Jason Lim, Director of Product and Cloud Marketing, Alation: Thanks for agreeing to speak with me today. Let’s dive in. What do you do at Alation?

Bindu Chandramohan, Lead, Data Analytics, Alation: Thanks, Jason! Happy to chat. Our team is focused on delivering insights and useful reporting to internal teams. We specialize in multiple functions, which include but are not limited to, data governance, dashboarding, data & analytics engineering, and data science. At Alation, we focus most of our time on connecting data sources and building useful data transformations to provide reporting for different teams.

Julie Smith, Director of Data & Analytics, Alation: We follow a federated model at Alation; that means the D&A team builds out core data resources for both our own team and the various business units. We provide the center of expertise for multiple disciplines. The extraction, transformation and delivery of data products is one such discipline, so having the right technology stack to support a wide range of sources and requirements is important to us. Like so many data teams out there, we need to maximize our throughput whilst ensuring quality.

Jason: I’m curious to learn about your modern data stack. What tools do you use?

Adrian Lievano, Senior Data Scientist, Alation: Most of our data sources are connected and extracted using Fivetran, and then transported to raw storage in Snowflake. Using dbt, we build staging, intermediate, and metric stores for each team at Alation.

This lineage diagram shows how data from Salesforce, Hubspot, Intercom, Pendo, and other sources combine into one table.

Intermediate and metric layer data stores contain logic that combines data from multiple tools; for example, certain tables track and merge contact information from tools like Hubspot, Salesforce, Intercom, Pendo, and more. We document these custom models in Alation Data Catalog and publish common queries that other teams can use for operational use cases or reporting needs.

This diagram shows how dependent tables in our transformations are used and endorsed by data team members.

Jason: How do you use these models? Can you share any use cases or examples?

Adrian: One of our more important use cases powers our ability to understand our customer’s buyer personas across sales, marketing, and product. For this use case, we leveraged Fivetran, dbt, and Alation to build an internal tool that estimates unique buyer personas. We built custom mappings that took a job title from a lead to extrapolate useful insights. Now, we can understand that one lead’s lifecycle across our marketing and sales funnels, right on through to product engagement.

First, we pulled unique contact titles into a Google Sheet from Hubspot and other sources, and tagged them with internal attributes; this helps downstream analysts get work done.

This diagram shows a subset of unique contact titles that we tag with various internal attributes to help downstream analytics work get done. This file lives in a Google Sheet and is ingested via Fivetran into Snowflake.
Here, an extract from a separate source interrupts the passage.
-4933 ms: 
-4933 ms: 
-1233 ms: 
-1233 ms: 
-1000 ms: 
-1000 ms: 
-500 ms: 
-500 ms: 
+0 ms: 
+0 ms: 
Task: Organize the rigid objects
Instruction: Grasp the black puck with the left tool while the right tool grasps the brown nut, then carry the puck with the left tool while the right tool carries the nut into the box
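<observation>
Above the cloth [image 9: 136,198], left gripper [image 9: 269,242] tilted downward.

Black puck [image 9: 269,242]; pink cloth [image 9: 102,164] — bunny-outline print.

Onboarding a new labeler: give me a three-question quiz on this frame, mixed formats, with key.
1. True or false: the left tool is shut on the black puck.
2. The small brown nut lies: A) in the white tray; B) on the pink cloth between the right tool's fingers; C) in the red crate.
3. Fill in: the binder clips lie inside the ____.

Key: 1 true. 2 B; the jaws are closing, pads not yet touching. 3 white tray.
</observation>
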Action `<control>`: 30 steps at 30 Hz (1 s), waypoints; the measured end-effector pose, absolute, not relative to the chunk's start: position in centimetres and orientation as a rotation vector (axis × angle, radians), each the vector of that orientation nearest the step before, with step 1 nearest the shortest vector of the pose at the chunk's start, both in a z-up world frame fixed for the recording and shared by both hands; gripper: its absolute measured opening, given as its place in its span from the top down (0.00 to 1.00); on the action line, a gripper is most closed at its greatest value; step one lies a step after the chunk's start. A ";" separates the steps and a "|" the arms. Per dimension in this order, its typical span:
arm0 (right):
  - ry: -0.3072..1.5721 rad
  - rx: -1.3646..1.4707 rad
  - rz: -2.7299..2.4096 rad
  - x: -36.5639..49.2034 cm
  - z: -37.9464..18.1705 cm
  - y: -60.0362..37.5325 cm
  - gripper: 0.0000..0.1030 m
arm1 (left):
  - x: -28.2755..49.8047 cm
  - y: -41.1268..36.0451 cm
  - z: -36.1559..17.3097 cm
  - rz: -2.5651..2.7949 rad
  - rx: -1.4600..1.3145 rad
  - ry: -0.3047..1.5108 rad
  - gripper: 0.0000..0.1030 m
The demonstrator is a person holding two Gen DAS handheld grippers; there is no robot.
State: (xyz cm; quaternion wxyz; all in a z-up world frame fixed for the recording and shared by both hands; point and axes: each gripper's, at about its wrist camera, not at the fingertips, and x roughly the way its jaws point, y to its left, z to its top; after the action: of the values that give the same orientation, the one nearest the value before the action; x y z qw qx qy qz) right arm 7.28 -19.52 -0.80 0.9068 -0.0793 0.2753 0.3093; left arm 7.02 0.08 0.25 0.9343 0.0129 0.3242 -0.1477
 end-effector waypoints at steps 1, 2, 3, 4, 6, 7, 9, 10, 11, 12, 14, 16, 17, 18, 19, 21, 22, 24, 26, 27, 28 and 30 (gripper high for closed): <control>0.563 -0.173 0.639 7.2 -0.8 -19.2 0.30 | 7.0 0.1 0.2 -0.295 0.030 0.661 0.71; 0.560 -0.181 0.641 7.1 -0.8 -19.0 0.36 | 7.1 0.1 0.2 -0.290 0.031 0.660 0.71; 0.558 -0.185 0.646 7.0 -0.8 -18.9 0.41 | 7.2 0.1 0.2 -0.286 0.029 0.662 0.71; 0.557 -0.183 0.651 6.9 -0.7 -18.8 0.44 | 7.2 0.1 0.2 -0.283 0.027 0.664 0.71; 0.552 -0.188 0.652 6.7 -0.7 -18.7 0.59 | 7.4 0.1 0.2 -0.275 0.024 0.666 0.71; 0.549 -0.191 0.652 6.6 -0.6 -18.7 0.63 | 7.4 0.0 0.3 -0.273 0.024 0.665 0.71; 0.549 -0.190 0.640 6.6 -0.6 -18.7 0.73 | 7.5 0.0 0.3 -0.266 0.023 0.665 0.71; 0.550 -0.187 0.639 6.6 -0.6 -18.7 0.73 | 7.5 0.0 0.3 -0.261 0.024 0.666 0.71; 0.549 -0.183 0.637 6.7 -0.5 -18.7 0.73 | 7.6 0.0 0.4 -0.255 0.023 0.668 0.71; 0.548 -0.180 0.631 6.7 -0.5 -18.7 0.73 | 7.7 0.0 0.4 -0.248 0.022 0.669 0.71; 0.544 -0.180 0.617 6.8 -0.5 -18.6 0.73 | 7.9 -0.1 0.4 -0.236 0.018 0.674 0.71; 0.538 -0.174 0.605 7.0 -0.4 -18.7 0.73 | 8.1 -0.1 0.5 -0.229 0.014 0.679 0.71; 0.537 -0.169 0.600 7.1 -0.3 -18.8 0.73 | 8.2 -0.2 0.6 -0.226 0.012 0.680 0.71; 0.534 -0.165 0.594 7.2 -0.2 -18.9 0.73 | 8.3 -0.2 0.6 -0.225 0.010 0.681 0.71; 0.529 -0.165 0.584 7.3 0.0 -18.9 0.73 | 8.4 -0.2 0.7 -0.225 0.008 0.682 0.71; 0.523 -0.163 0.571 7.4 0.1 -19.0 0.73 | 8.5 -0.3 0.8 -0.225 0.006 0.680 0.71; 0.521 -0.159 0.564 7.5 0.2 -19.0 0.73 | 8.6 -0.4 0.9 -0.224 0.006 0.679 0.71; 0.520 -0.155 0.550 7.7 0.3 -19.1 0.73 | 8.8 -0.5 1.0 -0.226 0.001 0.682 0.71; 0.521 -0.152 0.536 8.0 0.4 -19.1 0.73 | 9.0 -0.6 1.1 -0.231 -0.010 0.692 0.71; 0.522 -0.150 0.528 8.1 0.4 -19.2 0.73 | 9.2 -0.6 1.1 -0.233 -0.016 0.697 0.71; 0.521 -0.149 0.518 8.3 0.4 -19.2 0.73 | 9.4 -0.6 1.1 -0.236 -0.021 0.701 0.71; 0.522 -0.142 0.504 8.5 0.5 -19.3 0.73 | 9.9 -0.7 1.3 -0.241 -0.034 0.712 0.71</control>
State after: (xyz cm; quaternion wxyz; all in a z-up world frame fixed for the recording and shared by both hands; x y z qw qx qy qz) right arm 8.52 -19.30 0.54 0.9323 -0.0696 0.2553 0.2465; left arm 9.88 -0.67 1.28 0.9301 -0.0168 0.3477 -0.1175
We also populated our internal data catalog with these descriptions. So if anybody has a question about what a specific job title signifies, they can easily look it up.

This diagram shows how dependent tables in our transformations are used and endorsed by data team members.

Next, we ingest the Google Sheet data into the Snowflake Data Cloud using Fivetran.

Snowflake_Fivetran Connectors diagram displaying the status of each connector

Downstream of Snowflake, now that we’ve used that mapping and built queries with it, we can build visualizations that leverage those mappings. This graph is an example of one analysis, documented in our internal catalog. It helps product teams understand how different personas are engaging with the product.‘

This enables us to understand, with granularity, who is interacting with certain assets in certain ways. It’s a powerful view into understanding our users more deeply.

Jason: What’s the value of using dbt with the data catalog?

Idris Kavak, Data Analyst, Alation: Much of a teammate’s time to onboard a new project or team is dedicated to learning the data tables. However, with a data catalog, team members can share insights and quickly understand what each column in a table means. This empowers newcomers to write better queries with a higher degree of accuracy, since they know how each column is being used. It also results in more satisfied business users because the data is correct and there isn’t a source-of-truth conflict.

Jason: Tell me more about how your team uses Alation, Fivetran, and dbt together. How does this help the end user?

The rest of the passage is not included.